Repeat the listing verbatim. Drop any pictures.

======== Exercise data ========

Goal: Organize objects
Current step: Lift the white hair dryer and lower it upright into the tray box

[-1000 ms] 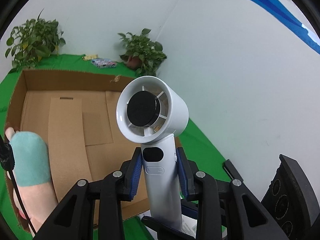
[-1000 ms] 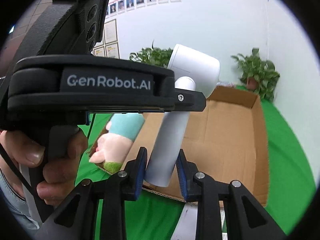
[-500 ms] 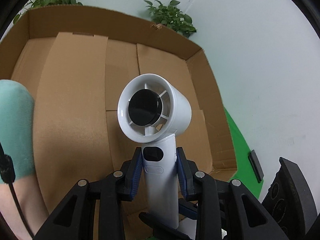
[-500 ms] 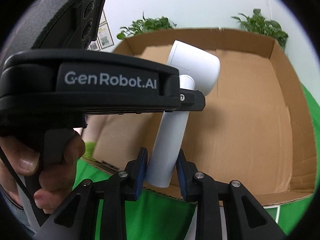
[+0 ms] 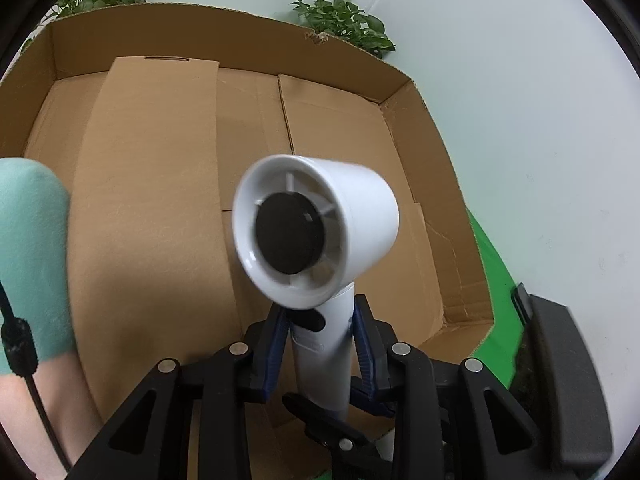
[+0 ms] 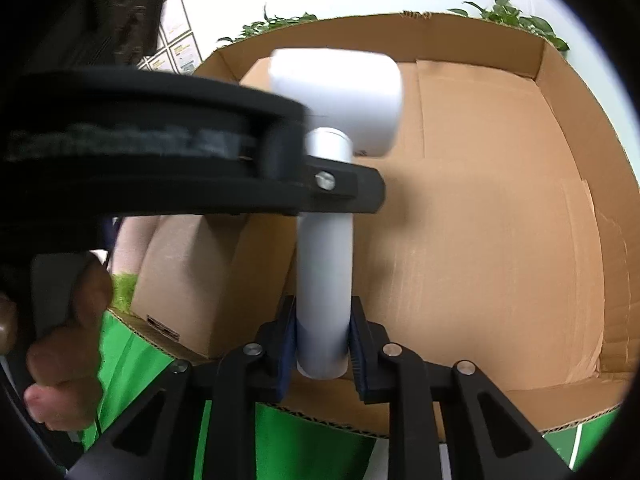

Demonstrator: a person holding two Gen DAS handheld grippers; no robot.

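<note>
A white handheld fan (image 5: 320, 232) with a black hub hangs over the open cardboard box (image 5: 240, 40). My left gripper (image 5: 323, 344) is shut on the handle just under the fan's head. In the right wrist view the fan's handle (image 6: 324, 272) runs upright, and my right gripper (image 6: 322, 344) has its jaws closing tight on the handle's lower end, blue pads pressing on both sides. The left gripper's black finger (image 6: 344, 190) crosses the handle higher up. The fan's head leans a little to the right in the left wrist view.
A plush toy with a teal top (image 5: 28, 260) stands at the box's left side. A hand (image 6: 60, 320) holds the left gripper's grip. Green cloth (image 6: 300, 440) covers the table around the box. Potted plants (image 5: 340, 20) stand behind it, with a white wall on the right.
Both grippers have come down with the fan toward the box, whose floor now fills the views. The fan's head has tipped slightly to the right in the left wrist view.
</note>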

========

* Result for this exercise:
Goal: Organize objects
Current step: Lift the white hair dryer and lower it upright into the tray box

[-1000 ms] 
[-1000 ms] 
[-500 ms] 
[-500 ms] 
[+0 ms] 
[+0 ms] 

Demonstrator: a person holding two Gen DAS handheld grippers; no robot.

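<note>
A white handheld fan (image 5: 320, 232) with a black hub hangs over the open cardboard box (image 5: 240, 40). My left gripper (image 5: 323, 344) is shut on the handle just under the fan's head. In the right wrist view the fan's handle (image 6: 324, 272) runs upright, and my right gripper (image 6: 322, 344) has its jaws closing tight on the handle's lower end, blue pads pressing on both sides. The left gripper's black finger (image 6: 344, 190) crosses the handle higher up. The fan's head leans a little to the right in the left wrist view.
A plush toy with a teal top (image 5: 28, 260) stands at the box's left side. A hand (image 6: 60, 320) holds the left gripper's grip. Green cloth (image 6: 300, 440) covers the table around the box. Potted plants (image 5: 340, 20) stand behind it, with a white wall on the right.
Both grippers have come down with the fan toward the box, whose floor now fills the views. The fan's head has tipped slightly to the right in the left wrist view.
</note>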

There is nothing else to add to the answer.